§ **Problem requirements**: Please copy the lines below exactly, from the first one through the line showing "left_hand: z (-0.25".

§ **Dataset section**:

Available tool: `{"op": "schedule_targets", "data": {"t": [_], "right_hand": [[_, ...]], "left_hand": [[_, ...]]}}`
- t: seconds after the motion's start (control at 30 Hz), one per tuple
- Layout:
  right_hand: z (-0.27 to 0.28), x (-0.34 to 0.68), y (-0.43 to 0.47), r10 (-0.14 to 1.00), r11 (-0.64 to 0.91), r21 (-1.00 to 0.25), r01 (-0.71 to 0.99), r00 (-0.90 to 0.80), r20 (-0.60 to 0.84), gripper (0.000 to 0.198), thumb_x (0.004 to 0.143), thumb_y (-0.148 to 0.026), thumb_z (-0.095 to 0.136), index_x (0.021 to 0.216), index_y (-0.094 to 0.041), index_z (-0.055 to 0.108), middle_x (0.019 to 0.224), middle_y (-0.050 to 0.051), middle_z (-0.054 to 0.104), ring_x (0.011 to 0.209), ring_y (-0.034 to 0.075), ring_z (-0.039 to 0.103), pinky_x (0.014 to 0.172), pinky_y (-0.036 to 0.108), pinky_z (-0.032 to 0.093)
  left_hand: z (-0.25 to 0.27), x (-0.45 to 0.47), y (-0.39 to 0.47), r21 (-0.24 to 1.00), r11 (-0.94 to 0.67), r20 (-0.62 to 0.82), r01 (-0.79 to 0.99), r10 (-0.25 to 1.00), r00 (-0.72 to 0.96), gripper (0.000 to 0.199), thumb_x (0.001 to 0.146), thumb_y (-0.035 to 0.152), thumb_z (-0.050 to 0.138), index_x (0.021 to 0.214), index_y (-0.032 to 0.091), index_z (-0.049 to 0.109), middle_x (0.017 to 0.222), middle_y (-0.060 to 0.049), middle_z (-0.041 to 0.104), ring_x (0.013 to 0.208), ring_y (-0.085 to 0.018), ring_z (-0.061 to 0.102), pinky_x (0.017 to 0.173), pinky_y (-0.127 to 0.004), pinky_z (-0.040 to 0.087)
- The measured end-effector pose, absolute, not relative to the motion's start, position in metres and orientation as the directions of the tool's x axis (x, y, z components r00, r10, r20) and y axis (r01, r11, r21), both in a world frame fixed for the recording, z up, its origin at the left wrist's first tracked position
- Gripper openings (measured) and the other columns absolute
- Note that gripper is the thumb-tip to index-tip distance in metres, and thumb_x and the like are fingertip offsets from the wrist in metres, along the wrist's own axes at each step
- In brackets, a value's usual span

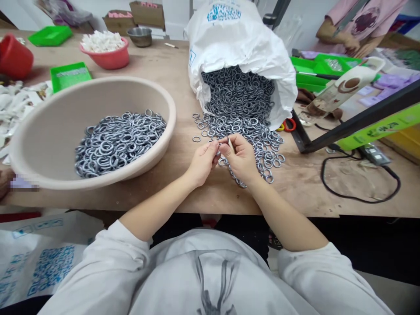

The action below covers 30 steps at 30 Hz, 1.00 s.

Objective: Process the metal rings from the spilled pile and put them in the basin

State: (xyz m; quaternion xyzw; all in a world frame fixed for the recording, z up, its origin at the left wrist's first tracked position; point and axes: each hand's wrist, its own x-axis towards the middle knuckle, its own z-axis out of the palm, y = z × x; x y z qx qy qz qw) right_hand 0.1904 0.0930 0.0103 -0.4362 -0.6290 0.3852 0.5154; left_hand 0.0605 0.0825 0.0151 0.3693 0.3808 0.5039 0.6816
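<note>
My left hand (204, 162) and my right hand (240, 158) meet above the front of the wooden table. The left fingers are pinched on a grey ring (218, 153), mostly covered by the fingertips. A slim, pale, pointed tool (231, 145) sticks out between the fingers of the right hand, its tip close to the ring; its kind is not clear. Around and beneath the hands lie loose grey rings (267, 159). They spill from the mouth of a white woven sack (243, 41) lying behind. To the left, a large beige basin (42, 127) holds a heap of similar rings (114, 142).
A black metal bar (357, 118) and a black cable (361, 201) are on the right, near a clear bottle (341, 89). Red-handled scissors (289, 125) lie by the sack. Behind the basin stand a red bowl (111, 59) and green trays (70, 78). Another person's hands (352, 46) work at back right.
</note>
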Motion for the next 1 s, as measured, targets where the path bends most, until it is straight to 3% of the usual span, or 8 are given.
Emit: {"op": "schedule_targets", "data": {"t": [0.1,0.23,0.4,0.57,0.77,0.93,1.0], "right_hand": [[0.01,0.195,0.09,0.903,0.429,-0.844,0.322,-0.131,0.409,0.054,0.09,-0.075,0.048,0.082,-0.023,0.058,0.067,-0.001,0.056,0.061,0.014,0.051,0.06,0.029,0.041],[0.011,0.199,0.082,0.836,0.539,-0.629,0.56,-0.264,0.482,0.055,0.097,-0.067,0.04,0.07,-0.022,0.056,0.065,0.001,0.058,0.062,0.014,0.051,0.061,0.03,0.036],[0.008,0.198,0.081,0.825,0.55,-0.538,0.639,-0.314,0.47,0.056,0.099,-0.065,0.037,0.072,-0.022,0.059,0.068,0.003,0.062,0.064,0.016,0.055,0.061,0.029,0.035],[0.008,0.199,0.08,0.83,0.545,-0.555,0.629,-0.312,0.461,0.058,0.099,-0.067,0.036,0.069,-0.022,0.057,0.064,0.002,0.059,0.061,0.015,0.053,0.06,0.029,0.035],[0.006,0.194,0.085,0.876,0.482,-0.693,0.535,-0.288,0.387,0.055,0.097,-0.068,0.041,0.072,-0.022,0.058,0.066,0.001,0.062,0.062,0.015,0.054,0.061,0.029,0.037],[0.006,0.209,0.108,0.915,0.31,-0.776,0.549,0.049,0.4,0.065,0.088,-0.082,0.041,0.06,-0.024,0.039,0.054,-0.004,0.038,0.055,0.013,0.036,0.056,0.03,0.029],[0.01,0.214,0.116,0.906,0.334,-0.793,0.51,0.06,0.42,0.064,0.087,-0.082,0.042,0.062,-0.023,0.04,0.057,-0.004,0.038,0.058,0.013,0.037,0.057,0.03,0.031]], "left_hand": [[0.013,0.059,0.083,0.882,0.215,-0.124,-0.419,0.964,0.234,0.043,0.09,0.051,0.064,0.07,0.019,0.044,0.055,0.008,0.038,0.04,-0.003,0.029,0.038,-0.016,0.023],[0.013,0.058,0.084,0.869,0.229,-0.15,-0.438,0.967,0.207,0.043,0.088,0.052,0.064,0.071,0.019,0.043,0.054,0.008,0.037,0.039,-0.004,0.03,0.038,-0.016,0.024],[0.014,0.058,0.083,0.852,0.261,-0.178,-0.454,0.96,0.216,0.045,0.087,0.054,0.066,0.07,0.019,0.042,0.053,0.009,0.036,0.038,-0.003,0.029,0.038,-0.016,0.024],[0.013,0.057,0.083,0.855,0.26,-0.176,-0.45,0.959,0.22,0.047,0.086,0.056,0.067,0.071,0.019,0.044,0.053,0.009,0.036,0.038,-0.003,0.028,0.038,-0.017,0.024],[0.011,0.057,0.087,0.835,0.285,-0.201,-0.471,0.954,0.222,0.045,0.087,0.053,0.067,0.072,0.019,0.043,0.052,0.01,0.034,0.038,-0.003,0.028,0.038,-0.015,0.024],[0.012,0.056,0.083,0.831,0.284,-0.13,-0.478,0.935,0.33,0.046,0.087,0.053,0.068,0.07,0.019,0.041,0.055,0.009,0.036,0.04,-0.003,0.028,0.038,-0.015,0.026],[0.013,0.057,0.082,0.83,0.28,-0.125,-0.483,0.937,0.327,0.046,0.085,0.052,0.07,0.07,0.019,0.042,0.056,0.009,0.038,0.041,-0.003,0.029,0.039,-0.015,0.028]]}}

§ **Solution for this exercise**:
Available tool: `{"op": "schedule_targets", "data": {"t": [_], "right_hand": [[_, ...]], "left_hand": [[_, ...]]}}`
- t: seconds after the motion's start (control at 30 Hz), one per tuple
- Layout:
  right_hand: z (-0.27 to 0.28), x (-0.34 to 0.68), y (-0.43 to 0.47), r10 (-0.14 to 1.00), r11 (-0.64 to 0.91), r21 (-1.00 to 0.25), r01 (-0.71 to 0.99), r00 (-0.90 to 0.80), r20 (-0.60 to 0.84), gripper (0.000 to 0.198), thumb_x (0.004 to 0.143), thumb_y (-0.148 to 0.026), thumb_z (-0.095 to 0.136), index_x (0.021 to 0.216), index_y (-0.094 to 0.041), index_z (-0.055 to 0.108), middle_x (0.019 to 0.224), middle_y (-0.050 to 0.051), middle_z (-0.054 to 0.104), ring_x (0.011 to 0.209), ring_y (-0.034 to 0.075), ring_z (-0.039 to 0.103), pinky_x (0.014 to 0.172), pinky_y (-0.036 to 0.108), pinky_z (-0.032 to 0.093)
  left_hand: z (-0.25 to 0.27), x (-0.45 to 0.47), y (-0.39 to 0.47), r21 (-0.24 to 1.00), r11 (-0.94 to 0.67), r20 (-0.62 to 0.82), r01 (-0.79 to 0.99), r10 (-0.25 to 1.00), r00 (-0.72 to 0.96), gripper (0.000 to 0.199), thumb_x (0.001 to 0.146), thumb_y (-0.035 to 0.152), thumb_z (-0.050 to 0.138), index_x (0.021 to 0.214), index_y (-0.032 to 0.091), index_z (-0.049 to 0.109), middle_x (0.017 to 0.222), middle_y (-0.060 to 0.049), middle_z (-0.041 to 0.104), ring_x (0.013 to 0.208), ring_y (-0.085 to 0.018), ring_z (-0.061 to 0.102), pinky_x (0.017 to 0.173), pinky_y (-0.127 to 0.004), pinky_z (-0.040 to 0.087)

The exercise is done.